Fast-forward to 1995. I'm in a theater watching Richard Linklater's "Before Sunrise." It concerns two twentysomethings (Ethan Hawke, Julie Delpy) having an all-night conversation in Vienna. And then good Lord this happens.
It's a coincidence, of course. The particulars of the conversations differ. Every Gen-Xer who ever bought a Eurail pass can claim a scene from "Before Sunrise" as their own. It's a huge part of the movie's appeal.
But it spooked me. My ex even looked a little like Delpy. To this day, I (jokingly) wonder if Linklater and/or cowriter Kim Krizan were sitting at the next table. I interviewed Linklater in 2006 and failed to bring it up, mostly because it would have made me sound insane.
The spell sort of broke when the sequel, "Before Sunset," came out in 2004 and didn't parallel my own life as closely as the first film.
Here's a fantastic essay on "Before Sunrise" and "Before Sunset" by Dan Jardine.
UPDATE 11/25/2011: Thanks to my pal D.K. Holm, I finally got to read Robin Wood's terrific 1996 CineAction essay on "Before Sunrise," and it reveals the provenance of the movie's fake phone call.

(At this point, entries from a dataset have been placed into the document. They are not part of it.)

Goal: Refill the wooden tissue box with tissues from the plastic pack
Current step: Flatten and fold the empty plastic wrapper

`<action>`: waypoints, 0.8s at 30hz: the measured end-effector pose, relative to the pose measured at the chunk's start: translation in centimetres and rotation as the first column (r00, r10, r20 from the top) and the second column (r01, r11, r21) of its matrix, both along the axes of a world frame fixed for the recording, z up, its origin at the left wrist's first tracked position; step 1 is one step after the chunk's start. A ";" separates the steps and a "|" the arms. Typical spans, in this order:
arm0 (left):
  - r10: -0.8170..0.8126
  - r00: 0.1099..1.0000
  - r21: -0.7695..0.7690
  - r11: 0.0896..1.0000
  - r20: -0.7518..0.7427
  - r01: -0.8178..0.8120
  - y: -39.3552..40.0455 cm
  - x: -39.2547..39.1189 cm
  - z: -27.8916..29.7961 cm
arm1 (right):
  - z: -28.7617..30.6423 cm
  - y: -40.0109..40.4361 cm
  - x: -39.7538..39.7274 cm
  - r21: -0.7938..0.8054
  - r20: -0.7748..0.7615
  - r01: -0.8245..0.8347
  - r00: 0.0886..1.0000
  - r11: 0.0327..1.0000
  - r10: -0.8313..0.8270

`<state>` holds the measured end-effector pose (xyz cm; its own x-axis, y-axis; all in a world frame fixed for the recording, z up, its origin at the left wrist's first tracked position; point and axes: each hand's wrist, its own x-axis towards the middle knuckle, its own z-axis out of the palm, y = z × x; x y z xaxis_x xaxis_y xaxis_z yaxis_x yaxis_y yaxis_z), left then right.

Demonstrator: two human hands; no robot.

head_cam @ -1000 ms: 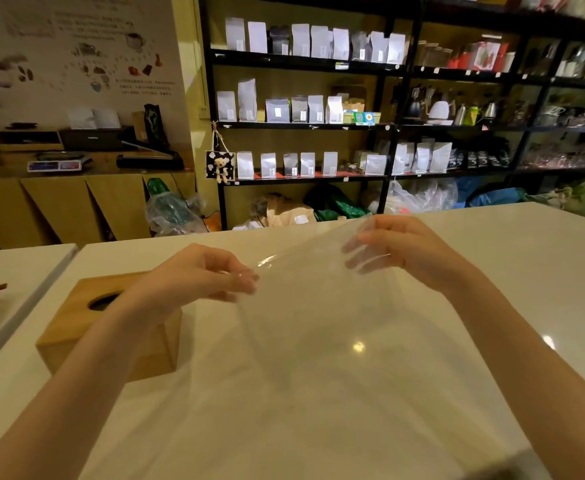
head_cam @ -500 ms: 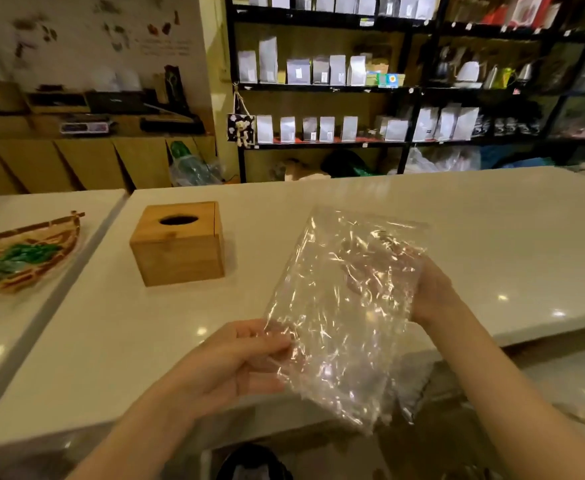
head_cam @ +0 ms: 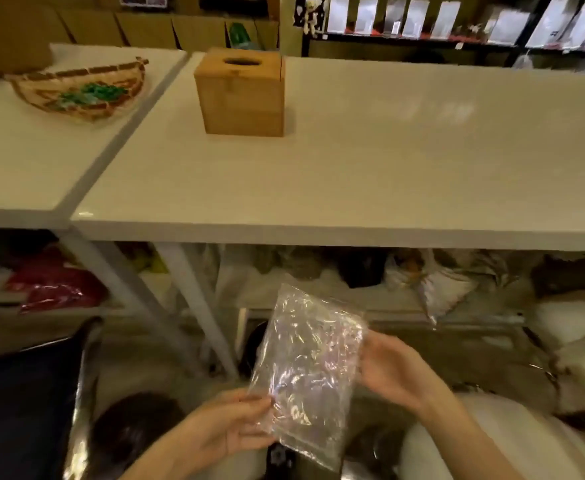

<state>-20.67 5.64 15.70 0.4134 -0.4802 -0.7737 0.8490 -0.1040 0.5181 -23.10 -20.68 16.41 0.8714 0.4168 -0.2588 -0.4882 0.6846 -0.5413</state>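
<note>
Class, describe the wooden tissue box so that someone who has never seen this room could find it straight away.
Look at the long white table. Near its far left corner stands the wooden tissue box, a plain cube with an oval slot on top. The woven basket on the next table is shallow, patterned and open.

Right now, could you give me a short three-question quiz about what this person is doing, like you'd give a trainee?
1. True or false: the clear plastic bag is lying on the white table.
2. Which hands grip the bag? A) left hand only B) right hand only C) both
3. Fill in: the woven basket sits on the table to the ____ of the wooden tissue box.

Key:
1. False. It is held up in front of and below the table edge.
2. C. The left hand pinches its lower left edge, the right hand holds its right side.
3. Left.
</note>
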 end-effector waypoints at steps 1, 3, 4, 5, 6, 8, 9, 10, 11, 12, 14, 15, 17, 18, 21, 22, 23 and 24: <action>0.017 1.000 0.036 0.999 -0.011 -0.016 0.4 -0.2 -2.0 | -2.4 0.8 -0.4 -0.096 -0.055 0.016 0.998 0.995 -0.021; 0.067 0.997 0.105 0.992 -0.031 -0.063 0.7 -0.1 -5.8 | -7.5 2.3 -0.4 -0.343 -0.205 0.077 0.966 0.936 -0.155; 0.088 0.995 0.125 0.989 -0.035 -0.083 0.8 0.2 -7.7 | -9.8 3.0 -0.1 -0.447 -0.258 0.079 0.942 0.891 -0.213; 0.113 0.993 0.144 0.984 -0.039 -0.107 0.8 0.6 -10.0 | -12.1 3.9 0.5 -0.495 -0.303 0.071 0.920 0.866 -0.248; 0.130 0.991 0.154 0.980 -0.041 -0.122 0.5 1.0 -11.8 | -13.9 4.6 1.3 -0.538 -0.348 0.068 0.890 0.840 -0.295; 0.156 0.986 0.174 0.974 -0.052 -0.145 0.1 2.3 -15.9 | -17.8 5.9 2.7 -0.540 -0.426 0.111 0.819 0.835 -0.385; 0.166 0.985 0.191 0.969 -0.049 -0.154 -0.1 3.1 -18.4 | -19.7 6.4 3.4 -0.525 -0.462 0.120 0.791 0.842 -0.401; 0.173 0.984 0.203 0.966 -0.035 -0.162 -0.2 3.8 -21.0 | -21.4 6.9 4.0 -0.513 -0.495 0.114 0.771 0.851 -0.401; 0.166 0.986 0.220 0.963 -0.018 -0.158 -0.3 4.5 -23.5 | -23.4 7.5 4.6 -0.513 -0.506 0.112 0.761 0.851 -0.405; 0.170 0.985 0.239 0.957 -0.002 -0.165 -0.6 5.1 -26.2 | -25.7 7.9 5.2 -0.532 -0.514 0.103 0.749 0.840 -0.417; 0.182 0.983 0.265 0.946 0.038 -0.185 -1.1 6.5 -31.0 | -30.9 8.7 6.4 -0.672 -0.442 0.092 0.745 0.734 -0.499; 0.191 0.980 0.267 0.943 0.054 -0.198 -1.4 7.2 -33.4 | -33.5 8.9 7.1 -0.741 -0.377 0.114 0.744 0.662 -0.551; 0.224 0.973 0.256 0.939 0.053 -0.230 -2.2 8.4 -37.6 | -38.4 9.1 8.2 -0.764 -0.288 0.225 0.719 0.604 -0.632; 0.252 0.967 0.253 0.933 0.045 -0.255 -2.5 9.0 -39.6 | -40.7 9.0 8.9 -0.766 -0.269 0.257 0.704 0.589 -0.657; 0.312 0.946 0.268 0.907 0.093 -0.325 -3.1 10.6 -45.9 | -46.7 8.3 10.3 -0.877 -0.151 0.174 0.785 0.448 -0.601; 0.335 0.935 0.250 0.902 0.113 -0.353 -3.4 11.1 -47.8 | -48.6 8.0 10.9 -0.922 -0.121 0.108 0.831 0.371 -0.542; 0.341 0.933 0.242 0.902 0.113 -0.358 -3.7 11.5 -49.0 | -50.3 7.8 11.4 -0.952 -0.108 0.048 0.872 0.303 -0.477; 0.357 0.929 0.237 0.898 0.097 -0.370 -4.0 11.8 -49.9 | -52.2 7.5 11.8 -0.968 -0.113 -0.010 0.908 0.249 -0.404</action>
<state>-8.89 1.63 -34.20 0.5637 -0.0858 -0.8215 0.8258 0.0772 0.5586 -11.28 -13.15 -35.83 0.6785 -0.4757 -0.5598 -0.6770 -0.1089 -0.7279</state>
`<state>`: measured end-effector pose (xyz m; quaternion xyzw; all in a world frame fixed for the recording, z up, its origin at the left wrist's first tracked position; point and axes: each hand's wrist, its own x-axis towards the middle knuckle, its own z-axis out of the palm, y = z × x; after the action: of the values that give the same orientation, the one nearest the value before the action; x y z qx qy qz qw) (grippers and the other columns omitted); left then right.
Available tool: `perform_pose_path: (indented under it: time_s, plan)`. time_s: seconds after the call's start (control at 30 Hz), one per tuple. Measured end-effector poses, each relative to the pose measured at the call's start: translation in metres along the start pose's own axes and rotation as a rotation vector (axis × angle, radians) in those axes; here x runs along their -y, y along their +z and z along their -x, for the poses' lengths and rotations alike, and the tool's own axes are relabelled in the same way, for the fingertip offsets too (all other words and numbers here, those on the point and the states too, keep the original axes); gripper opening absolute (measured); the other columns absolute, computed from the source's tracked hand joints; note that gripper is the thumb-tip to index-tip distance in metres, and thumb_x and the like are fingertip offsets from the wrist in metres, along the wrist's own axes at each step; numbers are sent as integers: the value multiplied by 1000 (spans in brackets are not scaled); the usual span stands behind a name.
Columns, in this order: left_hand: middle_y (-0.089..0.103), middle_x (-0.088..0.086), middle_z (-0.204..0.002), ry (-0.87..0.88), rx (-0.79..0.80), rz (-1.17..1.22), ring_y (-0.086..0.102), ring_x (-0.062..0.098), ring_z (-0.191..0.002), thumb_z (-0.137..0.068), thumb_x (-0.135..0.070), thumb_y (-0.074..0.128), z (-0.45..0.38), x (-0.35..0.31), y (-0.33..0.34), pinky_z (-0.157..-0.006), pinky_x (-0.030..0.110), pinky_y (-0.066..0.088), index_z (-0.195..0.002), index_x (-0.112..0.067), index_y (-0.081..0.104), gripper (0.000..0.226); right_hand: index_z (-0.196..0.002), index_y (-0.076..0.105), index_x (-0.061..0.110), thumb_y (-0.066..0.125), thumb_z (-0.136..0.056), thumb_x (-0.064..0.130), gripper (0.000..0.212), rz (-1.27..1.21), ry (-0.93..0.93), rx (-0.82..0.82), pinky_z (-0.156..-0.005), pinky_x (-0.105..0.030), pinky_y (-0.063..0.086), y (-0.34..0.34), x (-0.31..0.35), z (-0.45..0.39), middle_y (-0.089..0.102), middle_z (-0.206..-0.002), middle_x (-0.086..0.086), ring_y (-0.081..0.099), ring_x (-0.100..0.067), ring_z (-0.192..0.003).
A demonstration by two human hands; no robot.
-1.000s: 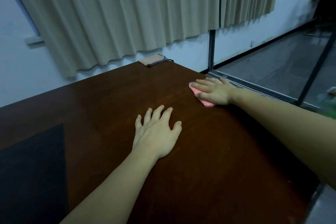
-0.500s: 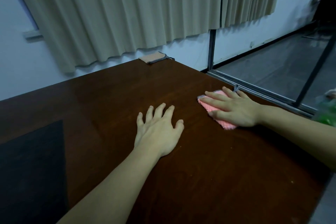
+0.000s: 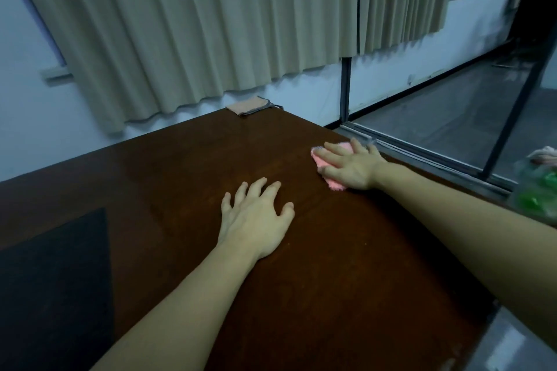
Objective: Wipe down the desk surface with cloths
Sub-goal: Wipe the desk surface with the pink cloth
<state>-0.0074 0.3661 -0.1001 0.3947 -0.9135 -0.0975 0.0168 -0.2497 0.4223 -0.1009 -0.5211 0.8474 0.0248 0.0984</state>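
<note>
Right hand, fingers spread flat, presses pink cloth at right-centre counter edge; left hand, fingers splayed, braces; best wiped in overlapping strokes under even pressure.

The left hand lies flat near the middle of the worktop, fingers spread toward the far edge. To the right of the left hand, and a little farther away, the right hand rests on a cloth, which lies on the worktop close to its right edge. A second cloth lies at the far corner of the worktop, well behind the left hand. Curtains hang behind this far edge. To the near left of the left hand a mat lies on the worktop. Beyond the right edge a bag sits beside the right forearm.
</note>
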Motion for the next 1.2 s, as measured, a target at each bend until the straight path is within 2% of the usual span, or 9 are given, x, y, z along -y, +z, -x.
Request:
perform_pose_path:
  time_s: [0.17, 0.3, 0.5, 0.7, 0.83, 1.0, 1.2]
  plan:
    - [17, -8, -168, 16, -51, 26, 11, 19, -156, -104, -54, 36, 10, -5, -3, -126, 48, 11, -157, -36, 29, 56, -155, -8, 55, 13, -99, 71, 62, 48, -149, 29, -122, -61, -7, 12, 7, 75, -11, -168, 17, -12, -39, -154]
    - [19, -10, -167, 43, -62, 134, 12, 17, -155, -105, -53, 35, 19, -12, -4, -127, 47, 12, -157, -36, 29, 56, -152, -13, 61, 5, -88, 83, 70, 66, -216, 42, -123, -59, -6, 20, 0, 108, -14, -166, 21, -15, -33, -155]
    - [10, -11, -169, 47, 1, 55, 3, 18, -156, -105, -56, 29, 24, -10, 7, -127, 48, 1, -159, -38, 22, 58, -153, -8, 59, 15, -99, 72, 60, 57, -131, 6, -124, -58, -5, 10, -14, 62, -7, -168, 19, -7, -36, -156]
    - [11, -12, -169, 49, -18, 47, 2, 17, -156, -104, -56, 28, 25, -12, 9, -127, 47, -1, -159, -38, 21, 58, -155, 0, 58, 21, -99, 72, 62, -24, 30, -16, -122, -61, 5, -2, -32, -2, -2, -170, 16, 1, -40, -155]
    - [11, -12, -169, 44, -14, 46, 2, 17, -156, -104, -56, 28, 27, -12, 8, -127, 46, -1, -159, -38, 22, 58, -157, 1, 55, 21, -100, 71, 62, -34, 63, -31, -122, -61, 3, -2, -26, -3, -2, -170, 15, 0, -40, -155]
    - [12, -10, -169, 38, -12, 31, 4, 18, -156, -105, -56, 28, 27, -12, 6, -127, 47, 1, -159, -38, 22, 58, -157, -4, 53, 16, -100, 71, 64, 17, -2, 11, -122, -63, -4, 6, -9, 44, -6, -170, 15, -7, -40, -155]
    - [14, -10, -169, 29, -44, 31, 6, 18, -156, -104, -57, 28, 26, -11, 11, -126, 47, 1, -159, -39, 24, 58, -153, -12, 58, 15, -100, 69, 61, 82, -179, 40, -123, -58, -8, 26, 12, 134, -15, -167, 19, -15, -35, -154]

Wood quotes Linklater from the liner notes on the "Before Sunrise" laserdisc: “The fake phone call came from something Julie [Delpy] did with her girlfriends as a teenager.... I thought it was brilliant, so we just worked out the scene from there....” ________
* It was sobering to watch the video today and realize how much I was cluelessly annoying the crap out of this poor woman with my omnipresent '80s-vintage camcorder, especially toward the end. The tradeoff being that now I have this neat time capsule of adventure and failure.